A France-China Future?
The French are not ready to cut off China—yet. On Wednesday, French President Emmanuel Macron flew to Beijing to meet with Chinese President Xi Jinping. The three-day visit is expected to cover trade, Russia’s war in Ukraine, and other issues.
The European Union’s relationship with China has been at an all-time low. But that hasn’t stopped Paris from seeking high-level economic engagement with the world’s second-largest economy. Since being elected president in 2017, Macron has visited China numerous times and signed agreements on green finance, intellectual property rights, and foreign investment. This week’s trip aims to bolster these economic ties—60 French business leaders are traveling with Macron, including the heads of Airbus and energy giant Électricité de France—while also preventing the Europe-China relationship from sinking any further.
“It doesn’t really strike me as a visit that moves the goal posts so much as it tries to maintain a certain degree of definitely economic but also diplomatic equilibrium,” said Rui Zhong, a program associate at the Wilson Center’s Kissinger Institute on China and the United States.
But trade is only one side of Macron’s China visit. Beijing has refused to spurn Russia over Ukraine despite growing Western calls for Xi to do so.
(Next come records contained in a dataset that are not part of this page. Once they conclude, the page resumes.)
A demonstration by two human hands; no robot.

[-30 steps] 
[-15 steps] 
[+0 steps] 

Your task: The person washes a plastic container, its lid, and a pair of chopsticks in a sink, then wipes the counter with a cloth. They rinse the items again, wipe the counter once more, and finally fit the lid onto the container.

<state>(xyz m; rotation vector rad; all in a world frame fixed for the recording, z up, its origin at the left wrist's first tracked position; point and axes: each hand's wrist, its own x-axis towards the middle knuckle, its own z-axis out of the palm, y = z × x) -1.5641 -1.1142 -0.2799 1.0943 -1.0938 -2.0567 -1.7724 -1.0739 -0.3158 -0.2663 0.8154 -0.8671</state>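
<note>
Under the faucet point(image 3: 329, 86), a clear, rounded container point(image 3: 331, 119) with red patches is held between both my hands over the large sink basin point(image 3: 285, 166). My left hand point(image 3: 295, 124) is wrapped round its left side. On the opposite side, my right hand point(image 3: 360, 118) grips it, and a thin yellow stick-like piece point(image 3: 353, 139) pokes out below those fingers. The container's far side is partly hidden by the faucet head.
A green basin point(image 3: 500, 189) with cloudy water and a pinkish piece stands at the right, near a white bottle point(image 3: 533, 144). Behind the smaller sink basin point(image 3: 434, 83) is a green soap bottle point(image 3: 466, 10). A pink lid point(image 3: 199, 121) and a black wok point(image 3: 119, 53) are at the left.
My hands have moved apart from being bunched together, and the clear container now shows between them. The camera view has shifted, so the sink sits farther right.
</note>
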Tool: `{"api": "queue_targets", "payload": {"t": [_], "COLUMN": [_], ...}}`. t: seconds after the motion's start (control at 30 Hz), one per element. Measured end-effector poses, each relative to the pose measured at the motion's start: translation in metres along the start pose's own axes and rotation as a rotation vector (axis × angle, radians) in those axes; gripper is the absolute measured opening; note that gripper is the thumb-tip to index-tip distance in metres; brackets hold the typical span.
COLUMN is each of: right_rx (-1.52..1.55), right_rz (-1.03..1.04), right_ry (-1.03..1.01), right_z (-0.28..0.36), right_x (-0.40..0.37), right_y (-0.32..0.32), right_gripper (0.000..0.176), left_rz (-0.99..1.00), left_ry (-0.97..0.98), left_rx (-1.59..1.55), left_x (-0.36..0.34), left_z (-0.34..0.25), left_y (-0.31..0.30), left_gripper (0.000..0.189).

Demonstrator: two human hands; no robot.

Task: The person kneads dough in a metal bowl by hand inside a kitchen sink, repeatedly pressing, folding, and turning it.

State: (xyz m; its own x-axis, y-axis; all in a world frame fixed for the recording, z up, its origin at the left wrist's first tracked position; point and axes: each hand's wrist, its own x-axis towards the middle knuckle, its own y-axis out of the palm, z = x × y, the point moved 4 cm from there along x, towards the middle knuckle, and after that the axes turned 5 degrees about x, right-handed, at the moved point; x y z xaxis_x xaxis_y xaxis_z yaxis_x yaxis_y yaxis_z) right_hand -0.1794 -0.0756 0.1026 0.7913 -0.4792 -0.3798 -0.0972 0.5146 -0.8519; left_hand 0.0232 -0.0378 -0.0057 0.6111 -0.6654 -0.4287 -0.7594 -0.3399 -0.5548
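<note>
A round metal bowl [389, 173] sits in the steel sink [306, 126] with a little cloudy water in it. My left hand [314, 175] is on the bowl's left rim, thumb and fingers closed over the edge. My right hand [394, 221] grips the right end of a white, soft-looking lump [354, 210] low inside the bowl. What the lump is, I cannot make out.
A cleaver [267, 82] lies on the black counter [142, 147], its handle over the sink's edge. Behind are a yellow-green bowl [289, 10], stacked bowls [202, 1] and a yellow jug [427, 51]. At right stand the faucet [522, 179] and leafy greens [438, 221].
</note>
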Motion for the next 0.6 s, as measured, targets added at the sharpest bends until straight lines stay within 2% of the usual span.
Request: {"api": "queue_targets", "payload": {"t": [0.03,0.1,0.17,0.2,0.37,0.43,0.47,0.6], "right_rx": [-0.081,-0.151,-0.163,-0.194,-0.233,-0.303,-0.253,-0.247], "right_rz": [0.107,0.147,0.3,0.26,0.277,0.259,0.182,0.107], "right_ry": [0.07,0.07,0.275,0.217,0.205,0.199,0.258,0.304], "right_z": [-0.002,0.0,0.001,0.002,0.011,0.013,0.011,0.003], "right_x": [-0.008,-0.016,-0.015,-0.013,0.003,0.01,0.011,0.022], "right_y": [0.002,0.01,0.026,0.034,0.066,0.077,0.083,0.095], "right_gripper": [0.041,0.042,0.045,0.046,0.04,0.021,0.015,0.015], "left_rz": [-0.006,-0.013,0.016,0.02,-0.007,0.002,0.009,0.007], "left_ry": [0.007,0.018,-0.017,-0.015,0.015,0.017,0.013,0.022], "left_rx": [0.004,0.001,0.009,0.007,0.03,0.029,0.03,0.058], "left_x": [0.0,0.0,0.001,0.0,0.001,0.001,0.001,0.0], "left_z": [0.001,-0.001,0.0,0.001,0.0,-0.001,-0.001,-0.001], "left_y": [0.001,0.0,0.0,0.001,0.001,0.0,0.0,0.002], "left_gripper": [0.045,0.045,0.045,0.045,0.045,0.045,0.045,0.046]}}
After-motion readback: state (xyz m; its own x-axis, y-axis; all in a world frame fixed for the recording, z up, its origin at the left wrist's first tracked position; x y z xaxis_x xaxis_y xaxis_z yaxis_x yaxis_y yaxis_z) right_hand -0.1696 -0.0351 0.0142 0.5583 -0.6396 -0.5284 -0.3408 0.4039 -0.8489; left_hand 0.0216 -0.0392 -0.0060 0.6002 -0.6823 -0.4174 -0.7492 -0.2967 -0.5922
In February, Xi went so far as to propose a 12-point Russia-Ukraine peace plan, one that China experts such as Jo Inge Bekkevold argue had less to do with presenting a viable road map to peace and more to do with China’s intensifying diplomatic rivalry with the United States.
Macron will seek to persuade Xi to more forcefully leverage his country’s close ties with Moscow to try to end the war in Ukraine—or, at the very least, to convince Beijing not to provide military aid to Russia’s war effort.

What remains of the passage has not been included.